Task statement: Every record here must be set down once more, precisely as it reads.

Stored dataset items
⁂

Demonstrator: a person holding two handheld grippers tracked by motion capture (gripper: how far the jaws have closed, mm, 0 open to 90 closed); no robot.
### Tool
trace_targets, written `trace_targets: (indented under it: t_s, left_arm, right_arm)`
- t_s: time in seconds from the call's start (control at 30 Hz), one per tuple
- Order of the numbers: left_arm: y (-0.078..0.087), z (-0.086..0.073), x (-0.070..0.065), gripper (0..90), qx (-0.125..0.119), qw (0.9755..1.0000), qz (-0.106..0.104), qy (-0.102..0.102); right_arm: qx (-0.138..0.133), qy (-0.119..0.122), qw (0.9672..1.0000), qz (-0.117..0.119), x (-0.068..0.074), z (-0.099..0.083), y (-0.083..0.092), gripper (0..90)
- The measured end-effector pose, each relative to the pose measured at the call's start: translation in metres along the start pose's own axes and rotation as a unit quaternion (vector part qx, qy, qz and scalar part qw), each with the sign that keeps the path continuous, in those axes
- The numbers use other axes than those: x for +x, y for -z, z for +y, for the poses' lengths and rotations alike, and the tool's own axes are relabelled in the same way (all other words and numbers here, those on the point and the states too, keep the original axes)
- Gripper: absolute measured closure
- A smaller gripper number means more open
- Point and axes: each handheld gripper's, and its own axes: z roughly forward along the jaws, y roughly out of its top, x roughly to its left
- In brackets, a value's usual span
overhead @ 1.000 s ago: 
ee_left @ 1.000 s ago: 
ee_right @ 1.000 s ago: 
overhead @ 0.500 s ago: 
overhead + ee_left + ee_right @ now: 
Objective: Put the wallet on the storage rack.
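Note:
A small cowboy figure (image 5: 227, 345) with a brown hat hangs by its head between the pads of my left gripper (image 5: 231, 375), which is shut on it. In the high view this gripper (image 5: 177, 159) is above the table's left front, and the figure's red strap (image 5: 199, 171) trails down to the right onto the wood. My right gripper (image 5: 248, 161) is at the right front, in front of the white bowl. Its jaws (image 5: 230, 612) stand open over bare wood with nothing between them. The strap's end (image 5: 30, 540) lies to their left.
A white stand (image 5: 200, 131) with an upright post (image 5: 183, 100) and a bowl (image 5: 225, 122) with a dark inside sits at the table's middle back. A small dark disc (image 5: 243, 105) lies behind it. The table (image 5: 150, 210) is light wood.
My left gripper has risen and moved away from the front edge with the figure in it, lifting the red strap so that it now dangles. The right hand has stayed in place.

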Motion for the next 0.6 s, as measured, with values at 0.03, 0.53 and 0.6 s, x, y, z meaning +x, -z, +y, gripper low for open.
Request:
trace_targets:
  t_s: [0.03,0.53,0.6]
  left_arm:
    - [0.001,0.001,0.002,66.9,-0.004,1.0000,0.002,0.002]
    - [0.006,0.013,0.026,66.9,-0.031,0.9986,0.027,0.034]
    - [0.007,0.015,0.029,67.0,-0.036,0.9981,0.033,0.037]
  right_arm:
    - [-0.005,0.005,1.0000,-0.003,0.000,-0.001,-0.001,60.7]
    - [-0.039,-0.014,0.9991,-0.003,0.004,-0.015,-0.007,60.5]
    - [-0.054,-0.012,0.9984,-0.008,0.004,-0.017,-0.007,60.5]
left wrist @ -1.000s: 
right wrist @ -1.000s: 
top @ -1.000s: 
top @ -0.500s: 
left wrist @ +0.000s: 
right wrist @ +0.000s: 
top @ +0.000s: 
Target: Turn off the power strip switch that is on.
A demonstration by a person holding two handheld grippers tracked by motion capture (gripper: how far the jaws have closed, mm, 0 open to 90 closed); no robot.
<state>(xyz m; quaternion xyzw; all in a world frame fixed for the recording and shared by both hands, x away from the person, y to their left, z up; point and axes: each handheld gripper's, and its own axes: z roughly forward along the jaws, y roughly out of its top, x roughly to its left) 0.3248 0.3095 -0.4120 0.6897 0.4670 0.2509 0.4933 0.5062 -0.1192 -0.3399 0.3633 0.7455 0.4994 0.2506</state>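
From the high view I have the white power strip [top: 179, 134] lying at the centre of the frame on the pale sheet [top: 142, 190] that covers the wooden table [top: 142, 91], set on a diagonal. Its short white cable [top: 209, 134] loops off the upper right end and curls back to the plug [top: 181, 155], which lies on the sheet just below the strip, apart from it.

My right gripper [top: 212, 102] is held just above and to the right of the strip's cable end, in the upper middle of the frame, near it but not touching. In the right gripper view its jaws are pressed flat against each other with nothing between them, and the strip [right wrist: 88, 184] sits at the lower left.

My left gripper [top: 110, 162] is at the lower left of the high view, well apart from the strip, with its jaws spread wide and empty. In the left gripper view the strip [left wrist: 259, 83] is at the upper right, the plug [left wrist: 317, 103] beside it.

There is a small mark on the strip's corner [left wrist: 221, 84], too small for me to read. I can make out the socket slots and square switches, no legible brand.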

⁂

The answer:
Demonstrator: a person holding two handheld grippers tracked by motion capture (gripper: how far the jaws have closed, mm, 0 open to 90 closed); no robot.
### Tool
trace_targets, written `trace_targets: (indented under it: t_s, left_arm, right_arm)`
- t_s: time in seconds from the call's start (control at 30 Hz), one per tuple
- Order of the numbers: left_arm: y (-0.078..0.087), z (-0.086..0.073), x (-0.070..0.065), gripper (0..90), qx (-0.125..0.119), qw (0.9755..1.0000), qz (-0.106..0.104), qy (-0.102..0.102); right_arm: qx (-0.138..0.133), qy (-0.119..0.122), qw (0.9672..1.0000), qz (-0.117..0.119), x (-0.068..0.074), z (-0.099..0.083), y (-0.083..0.092), gripper (0..90)
- The measured end-effector pose, each relative to the pose measured at the call's start: translation in metres along the start pose's own axes and rotation as a unit quaternion (vector part qx, qy, qz and scalar part qw), each with the sign that keeps the path continuous, in those axes
- The numbers use other axes than those: x for +x, y for -z, z for +y, for the poses' lengths and rotations alike, and the tool's own axes are relabelled in the same way (all other words and numbers here, those on the point and the states too, keep the original axes)
- Gripper: absolute measured closure
- A smaller gripper number means more open
- Point and axes: each handheld gripper's, and its own axes: z roughly forward along the jaws, y roughly out of its top, x roughly to its left
- In brackets, a value's usual span
overhead @ 1.000 s ago: 
ee_left @ 1.000 s ago: 
ee_right @ 1.000 s ago: 
overhead @ 0.500 s ago: 
overhead + ee_left + ee_right @ now: 
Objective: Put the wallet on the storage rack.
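Note:
A small cowboy figure (image 5: 227, 345) with a brown hat hangs by its head between the pads of my left gripper (image 5: 231, 375), which is shut on it. In the high view this gripper (image 5: 177, 159) is above the table's left front, and the figure's red strap (image 5: 199, 171) trails down to the right onto the wood. My right gripper (image 5: 248, 161) is at the right front, in front of the white bowl. Its jaws (image 5: 230, 612) stand open over bare wood with nothing between them. The strap's end (image 5: 30, 540) lies to their left.
A white stand (image 5: 200, 131) with an upright post (image 5: 183, 100) and a bowl (image 5: 225, 122) with a dark inside sits at the table's middle back. A small dark disc (image 5: 243, 105) lies behind it. The table (image 5: 150, 210) is light wood.
My left gripper has risen and moved away from the front edge with the figure in it, lifting the red strap so that it now dangles. The right hand has stayed in place.
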
Motion for the next 0.6 s, as measured, with values at 0.03, 0.53 and 0.6 s, x, y, z meaning +x, -z, +y, gripper low for open.
Request:
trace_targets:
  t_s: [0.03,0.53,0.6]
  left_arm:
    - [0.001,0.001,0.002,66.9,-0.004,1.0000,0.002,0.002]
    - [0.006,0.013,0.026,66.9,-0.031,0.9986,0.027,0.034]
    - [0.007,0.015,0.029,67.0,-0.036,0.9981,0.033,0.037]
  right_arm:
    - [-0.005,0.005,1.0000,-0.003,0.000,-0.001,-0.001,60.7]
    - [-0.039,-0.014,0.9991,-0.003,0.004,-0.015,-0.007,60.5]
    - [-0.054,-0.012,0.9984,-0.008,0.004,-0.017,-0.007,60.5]
left wrist @ -1.000s: 
right wrist @ -1.000s: 
top @ -1.000s: 
top @ -0.500s: 
left wrist @ +0.000s: 
right wrist @ +0.000s: 
top @ +0.000s: 
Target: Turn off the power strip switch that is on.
A demonstration by a person holding two handheld grippers tracked by motion capture (gripper: how far the jaws have closed, mm, 0 open to 90 closed); no robot.
<state>(xyz m; quaternion xyzw; all in a world frame fixed for the recording and shared by both hands, x away from the person, y to their left, z up; point and axes: each handheld gripper's, and its own axes: z roughly forward along the jaws, y roughly out of its top, x roughly to its left) 0.3248 0.3095 -0.4120 0.6897 0.4670 0.2509 0.4933 0.5062 -0.1192 -0.3399 0.3633 0.7455 0.4994 0.2506</state>
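From the high view I have the white power strip [top: 179, 134] lying at the centre of the frame on the pale sheet [top: 142, 190] that covers the wooden table [top: 142, 91], set on a diagonal. Its short white cable [top: 209, 134] loops off the upper right end and curls back to the plug [top: 181, 155], which lies on the sheet just below the strip, apart from it.

My right gripper [top: 212, 102] is held just above and to the right of the strip's cable end, in the upper middle of the frame, near it but not touching. In the right gripper view its jaws are pressed flat against each other with nothing between them, and the strip [right wrist: 88, 184] sits at the lower left.

My left gripper [top: 110, 162] is at the lower left of the high view, well apart from the strip, with its jaws spread wide and empty. In the left gripper view the strip [left wrist: 259, 83] is at the upper right, the plug [left wrist: 317, 103] beside it.

There is a small mark on the strip's corner [left wrist: 221, 84], too small for me to read. I can make out the socket slots and square switches, no legible brand.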

This answer is complete.